■ **Required action**
The answer must consist of every line from the entries below that contains the word "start".

[Items from a data source]
*** Begin section ***
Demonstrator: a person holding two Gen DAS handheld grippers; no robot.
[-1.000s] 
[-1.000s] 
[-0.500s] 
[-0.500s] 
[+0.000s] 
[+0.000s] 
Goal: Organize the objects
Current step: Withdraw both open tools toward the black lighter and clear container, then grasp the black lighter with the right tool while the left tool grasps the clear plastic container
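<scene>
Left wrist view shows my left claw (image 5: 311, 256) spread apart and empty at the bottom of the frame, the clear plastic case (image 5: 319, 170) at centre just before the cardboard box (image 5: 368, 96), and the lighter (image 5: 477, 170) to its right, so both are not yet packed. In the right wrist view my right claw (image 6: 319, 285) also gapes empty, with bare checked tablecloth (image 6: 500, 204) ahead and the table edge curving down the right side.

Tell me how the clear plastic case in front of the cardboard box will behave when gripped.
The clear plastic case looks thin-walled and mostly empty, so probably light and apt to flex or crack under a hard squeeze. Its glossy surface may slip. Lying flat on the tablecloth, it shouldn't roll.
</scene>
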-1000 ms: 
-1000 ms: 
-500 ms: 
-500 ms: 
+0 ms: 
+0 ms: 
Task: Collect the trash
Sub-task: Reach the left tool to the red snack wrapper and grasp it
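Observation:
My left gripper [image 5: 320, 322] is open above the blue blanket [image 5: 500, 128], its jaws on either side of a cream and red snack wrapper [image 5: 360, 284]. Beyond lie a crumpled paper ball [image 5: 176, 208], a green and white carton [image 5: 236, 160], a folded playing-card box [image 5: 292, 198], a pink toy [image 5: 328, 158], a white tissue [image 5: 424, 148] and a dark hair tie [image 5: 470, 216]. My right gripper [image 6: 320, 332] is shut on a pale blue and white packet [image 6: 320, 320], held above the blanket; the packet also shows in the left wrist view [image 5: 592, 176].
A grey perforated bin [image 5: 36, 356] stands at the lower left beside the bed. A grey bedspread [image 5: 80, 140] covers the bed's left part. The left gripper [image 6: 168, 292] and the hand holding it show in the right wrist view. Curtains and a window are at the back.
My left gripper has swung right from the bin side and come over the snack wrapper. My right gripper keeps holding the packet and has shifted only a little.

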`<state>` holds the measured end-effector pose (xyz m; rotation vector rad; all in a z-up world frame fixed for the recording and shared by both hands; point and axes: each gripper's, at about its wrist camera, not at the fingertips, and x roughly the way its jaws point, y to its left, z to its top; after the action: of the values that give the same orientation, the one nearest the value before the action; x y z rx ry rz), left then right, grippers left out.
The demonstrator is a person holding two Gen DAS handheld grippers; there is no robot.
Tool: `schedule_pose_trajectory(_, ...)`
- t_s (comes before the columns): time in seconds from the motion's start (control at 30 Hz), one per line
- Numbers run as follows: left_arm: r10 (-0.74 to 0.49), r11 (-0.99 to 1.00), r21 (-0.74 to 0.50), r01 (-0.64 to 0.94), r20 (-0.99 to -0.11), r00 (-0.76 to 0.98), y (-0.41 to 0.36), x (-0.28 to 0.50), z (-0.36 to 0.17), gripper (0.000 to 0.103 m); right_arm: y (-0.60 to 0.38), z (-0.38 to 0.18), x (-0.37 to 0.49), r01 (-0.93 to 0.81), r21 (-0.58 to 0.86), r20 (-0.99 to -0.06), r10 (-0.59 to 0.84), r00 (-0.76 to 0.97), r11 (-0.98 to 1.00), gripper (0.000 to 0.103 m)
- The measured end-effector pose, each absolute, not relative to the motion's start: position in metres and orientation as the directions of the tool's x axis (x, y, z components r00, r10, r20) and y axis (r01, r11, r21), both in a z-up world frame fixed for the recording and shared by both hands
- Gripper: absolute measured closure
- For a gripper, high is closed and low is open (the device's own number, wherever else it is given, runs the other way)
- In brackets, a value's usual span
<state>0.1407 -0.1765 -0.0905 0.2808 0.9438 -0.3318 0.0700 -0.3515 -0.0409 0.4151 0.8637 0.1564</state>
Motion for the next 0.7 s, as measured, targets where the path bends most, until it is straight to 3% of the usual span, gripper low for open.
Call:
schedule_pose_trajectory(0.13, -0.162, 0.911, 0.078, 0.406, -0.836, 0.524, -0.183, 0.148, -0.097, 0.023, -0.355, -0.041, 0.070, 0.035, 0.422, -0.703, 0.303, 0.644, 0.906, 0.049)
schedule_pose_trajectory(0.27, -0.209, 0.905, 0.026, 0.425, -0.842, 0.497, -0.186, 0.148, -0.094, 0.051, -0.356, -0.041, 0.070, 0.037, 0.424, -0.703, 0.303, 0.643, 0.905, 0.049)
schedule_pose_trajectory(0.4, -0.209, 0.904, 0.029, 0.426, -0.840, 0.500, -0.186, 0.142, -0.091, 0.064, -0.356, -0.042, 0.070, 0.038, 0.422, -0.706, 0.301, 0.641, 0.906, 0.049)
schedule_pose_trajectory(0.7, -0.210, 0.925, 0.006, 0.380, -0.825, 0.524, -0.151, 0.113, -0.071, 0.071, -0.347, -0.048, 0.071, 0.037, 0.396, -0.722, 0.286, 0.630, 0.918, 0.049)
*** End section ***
■ **Reply**
- t_s (comes before the columns): time in seconds from the motion's start (control at 30 Hz), one per line
- The measured end-effector pose, each absolute, not relative to the motion's start: position in metres and orientation as the directions of the tool's x axis (x, y, z components r00, r10, r20) and y axis (r01, r11, r21), both in a z-up world frame fixed for the recording and shared by both hands

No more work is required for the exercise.